Mohamed: “In 2005, they put my brother in jail. He is a tea shop owner and the Ethiopian army said he sold some food to the ONLF. My brother’s wife and cousins sold their sheep and goats to get the ransom money and he was released, but five months later they put him back in jail. This time, his wife called me and said, “Mohamed, our sheep and goats are very thin and weak, it’s the dry season, and none of them can be sold. We need money. They will kill your brother if we don’t pay.” So I sent what I could afford, which was $700. Again he was released, but today, only a few hours ago, I got the bad news from my village that my brother and two others were taken by the Ethiopian army and no one knows their fate. So again I don’t know if my brother and the others are okay or if they are killed. If they aren’t killed, I will once again have to pay ransom, for the third time. They said my brother is a sympathizer of the ONLF, but he is only a tea shop owner.

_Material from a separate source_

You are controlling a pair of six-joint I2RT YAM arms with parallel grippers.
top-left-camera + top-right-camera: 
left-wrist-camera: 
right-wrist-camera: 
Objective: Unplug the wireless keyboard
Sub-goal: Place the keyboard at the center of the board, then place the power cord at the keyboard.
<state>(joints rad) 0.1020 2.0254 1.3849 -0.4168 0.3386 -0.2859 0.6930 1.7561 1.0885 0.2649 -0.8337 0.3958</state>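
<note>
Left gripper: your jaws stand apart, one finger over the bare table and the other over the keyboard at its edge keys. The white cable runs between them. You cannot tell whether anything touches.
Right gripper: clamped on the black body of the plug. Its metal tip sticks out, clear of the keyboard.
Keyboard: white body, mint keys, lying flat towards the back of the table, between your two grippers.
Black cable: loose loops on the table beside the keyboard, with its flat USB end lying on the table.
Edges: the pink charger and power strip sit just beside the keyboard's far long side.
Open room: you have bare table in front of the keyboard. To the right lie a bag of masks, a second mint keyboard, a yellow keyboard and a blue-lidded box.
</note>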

How can he discriminate if a customer who comes in is ONLF? They don’t wear any uniform, how can he tell?”
Abdi #2: “My friend and cousin is named Hassan Ahmed, from the town of Jijiga. Last year he was jailed and sentenced to death for supposedly helping the ONLF. But he has asthma and was seriously sick and he needed to go to the hospital. So his mother called me here in Minnesota and said, “If we pay $500 they say they will take him to the hospital.” So we managed to raise $500, which we sent to the family, and they gave it to the Ethiopian army. But he was never let out of prison and we don’t think he was taken to the hospital either. Instead, after they got the money they said, “This guy is sentenced to death, he will never get out.”
Cell Phones
Mohamed, the Ogaden school teacher, has collected records of 182 separate instances of extortion and ransoming of Ogadeni civilians by the Ethiopian Army. The total amount paid in these cases was $84,500, which Mohamed estimates is less than 1% of the total amount of money extorted and ransomed by the Ethiopian Army in the past two years.
“You cannot imagine how widespread this is,” said Mohamed, who collected the data through cell phone calls to contacts in the Ogaden and the global Ogaden diaspora.
As a result of the humanitarian aid and information blackout imposed by Ethiopia on the Ogaden, accounts given by the Ogaden refugees in Minnesota provide one of the richest sources of information about the crisis there.
Money, Army or Jail
Ogadeni shopkeepers and traders are also frequent targets for Ethiopian army threats and shakedowns, Minnesota’s Ogaden refugees say.
“In the town of Gode,” said Mohamed, “the Army just last week gathered more than 100 business people recently and told them, “You have three choices: you can give us money, you can join the army, or you can go to jail.”